Answered By: Kathryn Ruddock
Last Updated: Apr 12, 2019     Views: 4

In addition to creating good metadata for a study, it’s important to label, describe and organize the data files and associated documentation to make it easier for data re-use.

We recommend you use the same practice for labeling, describing and organizing files (including file formats) for all projects in your data deposit.

Labeling Files

By labeling files logically and consistently, both the original creator and future users of the data can more easily identify the contents.

Best practices:

  • Plan ahead with overall architecture and conventions for naming files (consider the order of the characters for logical sorting)
  • Keep names concise but descriptive (less than 25 characters)
  • Avoid spaces, dots and special characters (since can be interpreted as commands in some operating systems)
  • Use underscores or hyphens between words (e.g. Project_Galapagos) or capitalize first letters (e.g. ProjectGalapagos)
  • Format dates consistently (e.g. YYYYMMDD)
  • Include versioning where appropriate
  • Label files independently of folder structure or storage location to avoid ambiguity
  • Maintain a README file with explanations of any abbreviations used in file names

Common elements used in file names:

  • Project name, abbreviation or number
  • Type of data
  • Location
  • Name of creator or initials or research team
  • Version number
  • Creation date
  • File extension
EX. YYYYMMDD_ProjectAbbreviation_FileCategory_Description_VERXX

Describing files (e.g. metadata, readme files)
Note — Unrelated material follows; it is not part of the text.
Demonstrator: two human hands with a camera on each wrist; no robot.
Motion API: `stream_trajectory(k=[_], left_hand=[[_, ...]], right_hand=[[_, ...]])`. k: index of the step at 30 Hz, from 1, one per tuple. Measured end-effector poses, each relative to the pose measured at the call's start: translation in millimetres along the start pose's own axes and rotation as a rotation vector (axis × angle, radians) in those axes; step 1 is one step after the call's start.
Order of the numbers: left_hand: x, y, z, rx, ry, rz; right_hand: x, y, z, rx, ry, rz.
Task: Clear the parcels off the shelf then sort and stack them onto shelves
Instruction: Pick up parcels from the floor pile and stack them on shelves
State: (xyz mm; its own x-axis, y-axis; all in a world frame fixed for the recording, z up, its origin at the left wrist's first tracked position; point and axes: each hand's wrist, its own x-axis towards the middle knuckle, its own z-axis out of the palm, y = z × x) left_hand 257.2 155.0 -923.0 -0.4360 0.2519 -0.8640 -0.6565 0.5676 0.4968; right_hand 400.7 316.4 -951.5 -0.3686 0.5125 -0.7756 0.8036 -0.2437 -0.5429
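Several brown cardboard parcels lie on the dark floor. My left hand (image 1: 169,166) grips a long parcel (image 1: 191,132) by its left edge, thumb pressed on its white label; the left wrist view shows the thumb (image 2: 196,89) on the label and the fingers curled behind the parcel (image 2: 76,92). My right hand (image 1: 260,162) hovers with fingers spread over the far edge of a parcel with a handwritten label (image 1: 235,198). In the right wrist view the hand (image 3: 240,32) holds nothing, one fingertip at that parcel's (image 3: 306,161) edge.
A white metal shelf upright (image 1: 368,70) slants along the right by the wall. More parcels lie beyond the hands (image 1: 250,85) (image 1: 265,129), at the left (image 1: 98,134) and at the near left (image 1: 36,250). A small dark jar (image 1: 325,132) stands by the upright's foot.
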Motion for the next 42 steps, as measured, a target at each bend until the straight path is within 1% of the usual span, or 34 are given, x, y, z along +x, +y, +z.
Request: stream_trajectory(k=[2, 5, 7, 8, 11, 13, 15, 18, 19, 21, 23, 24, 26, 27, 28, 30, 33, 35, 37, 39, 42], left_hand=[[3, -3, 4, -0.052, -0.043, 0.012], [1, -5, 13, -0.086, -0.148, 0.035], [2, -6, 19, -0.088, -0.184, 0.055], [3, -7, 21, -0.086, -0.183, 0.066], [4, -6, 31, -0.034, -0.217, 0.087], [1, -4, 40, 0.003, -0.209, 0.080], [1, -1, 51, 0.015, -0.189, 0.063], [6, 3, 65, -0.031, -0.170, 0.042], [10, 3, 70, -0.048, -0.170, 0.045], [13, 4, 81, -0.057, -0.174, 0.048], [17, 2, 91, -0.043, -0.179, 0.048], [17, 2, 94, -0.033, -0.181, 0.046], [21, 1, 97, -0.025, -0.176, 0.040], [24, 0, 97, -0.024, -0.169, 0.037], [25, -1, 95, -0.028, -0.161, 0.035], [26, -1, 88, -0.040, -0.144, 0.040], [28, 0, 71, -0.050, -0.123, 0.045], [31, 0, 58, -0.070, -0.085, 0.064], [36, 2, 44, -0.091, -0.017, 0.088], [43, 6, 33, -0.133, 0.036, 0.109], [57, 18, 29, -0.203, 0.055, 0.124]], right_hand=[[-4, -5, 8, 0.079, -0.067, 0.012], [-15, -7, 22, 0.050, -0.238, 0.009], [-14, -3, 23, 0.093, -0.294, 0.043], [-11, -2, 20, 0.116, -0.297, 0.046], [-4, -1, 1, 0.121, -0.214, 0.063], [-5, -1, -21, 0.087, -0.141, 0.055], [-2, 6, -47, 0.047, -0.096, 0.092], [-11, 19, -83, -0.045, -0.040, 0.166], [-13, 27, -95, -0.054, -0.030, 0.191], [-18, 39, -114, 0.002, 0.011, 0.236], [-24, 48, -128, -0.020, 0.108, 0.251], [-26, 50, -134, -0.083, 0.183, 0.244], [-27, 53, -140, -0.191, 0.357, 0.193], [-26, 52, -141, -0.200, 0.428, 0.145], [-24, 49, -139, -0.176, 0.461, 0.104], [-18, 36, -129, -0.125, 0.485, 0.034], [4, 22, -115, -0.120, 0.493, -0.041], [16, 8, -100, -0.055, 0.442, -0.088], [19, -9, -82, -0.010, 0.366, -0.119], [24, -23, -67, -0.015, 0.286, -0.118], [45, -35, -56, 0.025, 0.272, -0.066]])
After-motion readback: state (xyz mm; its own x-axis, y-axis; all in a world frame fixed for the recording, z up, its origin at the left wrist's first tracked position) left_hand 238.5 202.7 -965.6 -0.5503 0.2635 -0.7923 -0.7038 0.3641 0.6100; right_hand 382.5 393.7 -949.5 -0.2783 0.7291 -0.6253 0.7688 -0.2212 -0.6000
By describing files appropriately, users will better understand why and how the data was collected and analyzed, what the files contain and how they relate to each other, and within a file, how the variables are defined.

Best practices:

  • Provide documentation at study level (i.e. research question, methodology)
  • Provide documentation at the file or database level (i.e. how files relate to each other, software required, explanation of changes between versions)
  • Provide documentation at variable or item level (i.e. variable names, labels, descriptions, units of measurement) in an accompanying separate codebook or data dictionary.
Examples: readme files, study descriptions, protocols, questionnaires, codebooks, data dictionaries

Organizing files (e.g. tags, hierarchical folder structures)

For studies with multiple datasets and pieces of documentation (e.g. readme file, study description, codebook, etc.), users can more easily identify which files to download when they are grouped in a logical way.

Best practices:

  • Use a standardized list of tags to distinguish between data files and documentation files.
  • For data with a hierarchical folder structure, it is best to upload the dataset as a tar with gzip (.tar.gz) to bypass the unpacking of zip files upon upload in Dataverse.

File formats (e.g. non-proprietary, suitable formats for data analysis)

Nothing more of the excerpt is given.